## TASK DETAILS
Give back each line of the listing precisely as written.

## COLLECTED DATA
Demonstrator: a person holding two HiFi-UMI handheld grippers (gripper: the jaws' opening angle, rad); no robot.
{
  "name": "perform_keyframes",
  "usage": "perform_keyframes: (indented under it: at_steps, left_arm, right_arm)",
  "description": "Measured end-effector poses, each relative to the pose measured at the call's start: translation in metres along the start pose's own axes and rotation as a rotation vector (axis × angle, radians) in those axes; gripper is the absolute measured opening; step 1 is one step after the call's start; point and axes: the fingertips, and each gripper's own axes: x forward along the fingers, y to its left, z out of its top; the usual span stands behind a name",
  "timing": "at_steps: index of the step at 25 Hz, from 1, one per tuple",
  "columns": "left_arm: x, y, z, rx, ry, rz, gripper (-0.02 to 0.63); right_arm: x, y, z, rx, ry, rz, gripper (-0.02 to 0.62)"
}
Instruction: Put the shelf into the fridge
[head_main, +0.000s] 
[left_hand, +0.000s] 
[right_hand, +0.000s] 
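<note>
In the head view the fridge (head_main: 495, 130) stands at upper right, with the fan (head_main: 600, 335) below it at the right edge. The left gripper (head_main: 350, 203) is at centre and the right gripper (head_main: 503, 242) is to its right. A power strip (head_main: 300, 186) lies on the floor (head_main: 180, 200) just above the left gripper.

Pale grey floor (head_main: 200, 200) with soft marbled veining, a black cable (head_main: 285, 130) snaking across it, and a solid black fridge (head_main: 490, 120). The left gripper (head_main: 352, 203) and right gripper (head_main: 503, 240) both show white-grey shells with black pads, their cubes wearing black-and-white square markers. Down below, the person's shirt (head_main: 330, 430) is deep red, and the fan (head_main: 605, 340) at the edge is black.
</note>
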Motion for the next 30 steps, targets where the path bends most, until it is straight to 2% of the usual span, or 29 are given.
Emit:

## OUTPUT
Demonstrator: a person holding two HiFi-UMI handheld grippers (gripper: the jaws' opening angle, rad); no robot.
{
  "name": "perform_keyframes",
  "usage": "perform_keyframes: (indented under it: at_steps, left_arm, right_arm)",
  "description": "Measured end-effector poses, each relative to the pose measured at the call's start: translation in metres along the start pose's own axes and rotation as a rotation vector (axis × angle, radians) in those axes; gripper is the absolute measured opening; step 1 is one step after the call's start; point and axes: the fingertips, and each gripper's own axes: x forward along the fingers, y to its left, z out of its top; the usual span stands behind a name",
  "timing": "at_steps: index of the step at 25 Hz, from 1, one per tuple",
  "columns": "left_arm: x, y, z, rx, ry, rz, gripper (-0.02 to 0.63); right_arm: x, y, z, rx, ry, rz, gripper (-0.02 to 0.62)"
}
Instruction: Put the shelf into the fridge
[head_main, +0.000s] 
[left_hand, +0.000s] 
[right_hand, +0.000s] 
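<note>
In the head view the fridge (head_main: 495, 130) stands at upper right, with the fan (head_main: 600, 335) below it at the right edge. The left gripper (head_main: 350, 203) is at centre and the right gripper (head_main: 503, 242) is to its right. A power strip (head_main: 300, 186) lies on the floor (head_main: 180, 200) just above the left gripper.

Pale grey floor (head_main: 200, 200) with soft marbled veining, a black cable (head_main: 285, 130) snaking across it, and a solid black fridge (head_main: 490, 120). The left gripper (head_main: 352, 203) and right gripper (head_main: 503, 240) both show white-grey shells with black pads, their cubes wearing black-and-white square markers. Down below, the person's shirt (head_main: 330, 430) is deep red, and the fan (head_main: 605, 340) at the edge is black.
</note>
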Motion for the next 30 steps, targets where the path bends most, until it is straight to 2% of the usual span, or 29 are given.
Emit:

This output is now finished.